As the semiconductor design and the manufacture technique update, the rate of improvement in components accelerates, and the size of panel and the resolution of TFT-LCD increase, the distortion of the gate pulse signal due to the resistance-capacitance (RC) signal delays will increase. To decrease the RC signal delays, low resistance material for the connection between the components must be chosen. As the density of the components increases, the line width of the connection will decrease to induce the electromigration problems by high current density, so that it becomes a factor in choosing the material. Generally speaking, the conventional connection material is aluminum (Al) which resistivity is about 2.66 μΩ-cm. But using copper (1.67 μΩ-cm) or silver instead of aluminum for connection material is regarded as a practicable proposal gradually because copper and silver have higher resistance-to-electromigration and lower resistivity than aluminum.
Referring to FIG. 1, a schematic view of a conventional thin film transistor is illustrated. The conventional thin film transistor comprises a substrate 11, a gate electrode 12, a gate insulating layer 13, a semiconductor layer 14, a source electrode 15, and a drain electrode 16. A gate metal is sputtered by physical vapor deposition (PVD) on the substrate 11. After patterning the gate metal by a first photolithography process to form the gate electrode 12, the gate insulating layer 13 and the semiconductor layer 14 are then sequentially deposited on the substrate 11 by Plasma Enhanced Chemical Vapor Deposition (PECVD) and patterned by a second photolithography process, wherein the gate insulating layer 13 can be a SiNx or SiOx. Then, a second metal layer (source/drain) is sputtered and patterned by a third photolithography process to form the source electrode 15 and the drain electrode 16, wherein the source electrode 15 and the drain electrode 16 are separated by a channel region by etching. Furthermore, the conventional thin film transistor could further comprise a passivation layer and an indium-tin-oxide (ITO) layer which are then patterned by a fourth and a fifth photolithography process, respectively. As manufacturing technique varies, there are four to six steps of photolithography processes in application. This prior art is focused on the structure of the conventional thin film transistor for gist description and is ignored about the other details and principles.

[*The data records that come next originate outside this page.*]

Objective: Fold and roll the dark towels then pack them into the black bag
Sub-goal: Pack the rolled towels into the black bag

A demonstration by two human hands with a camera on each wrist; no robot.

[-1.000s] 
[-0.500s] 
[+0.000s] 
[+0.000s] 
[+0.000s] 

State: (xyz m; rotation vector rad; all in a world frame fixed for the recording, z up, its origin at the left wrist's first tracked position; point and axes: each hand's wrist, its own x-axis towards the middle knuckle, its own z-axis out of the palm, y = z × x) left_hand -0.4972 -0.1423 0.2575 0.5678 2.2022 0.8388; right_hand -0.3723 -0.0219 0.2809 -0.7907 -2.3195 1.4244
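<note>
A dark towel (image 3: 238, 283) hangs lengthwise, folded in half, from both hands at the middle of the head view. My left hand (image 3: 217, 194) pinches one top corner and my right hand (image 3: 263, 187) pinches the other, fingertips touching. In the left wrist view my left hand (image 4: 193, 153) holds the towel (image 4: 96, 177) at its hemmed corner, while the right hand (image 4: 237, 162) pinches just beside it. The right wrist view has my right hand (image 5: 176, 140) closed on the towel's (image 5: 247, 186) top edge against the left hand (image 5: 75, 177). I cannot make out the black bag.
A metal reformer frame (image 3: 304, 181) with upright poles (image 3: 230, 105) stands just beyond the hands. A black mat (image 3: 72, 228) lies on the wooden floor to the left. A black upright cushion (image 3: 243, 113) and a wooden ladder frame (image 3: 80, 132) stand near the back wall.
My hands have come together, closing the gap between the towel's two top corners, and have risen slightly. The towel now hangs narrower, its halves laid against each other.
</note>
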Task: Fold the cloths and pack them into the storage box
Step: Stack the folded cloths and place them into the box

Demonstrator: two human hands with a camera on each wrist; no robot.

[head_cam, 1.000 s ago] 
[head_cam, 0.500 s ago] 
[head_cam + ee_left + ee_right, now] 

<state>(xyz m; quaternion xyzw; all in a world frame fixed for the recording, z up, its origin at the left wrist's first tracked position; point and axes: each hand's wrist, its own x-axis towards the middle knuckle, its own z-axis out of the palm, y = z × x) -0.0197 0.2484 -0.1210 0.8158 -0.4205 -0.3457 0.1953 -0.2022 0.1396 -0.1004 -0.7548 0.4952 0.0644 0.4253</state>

However, in conventional thin film transistor which uses copper to be a gate electrode that at least has following disadvantages. For example, before using PECVD to form the gate insulating layer 13, copper usually suffers oxidation that produces bubbles by reacting with other materials and produces an internal reaction in PECVD and ammonia. The cupric oxide may increase the resistance. In addition, copper expands to silicon easily, for example, the substrate 11 which the principle is silicon, the gate insulating layer 13, and the semiconductor layer 14 having amorphous silicon that become a CuSix layer through the reaction that causes instability in the thin film transistor. Moreover, the adhesion in copper and the substrate 11 is bad that causes the peeling of the gate insulating layer 12 after forming gate electrode. The yield of thin film transistor is also decreased due to the characteristic as mentioned above. In order to manufacture thin film transistor, providing better adhesion characteristic and low resistance are a key factor that research and development (R&D) staffs must solve instantly.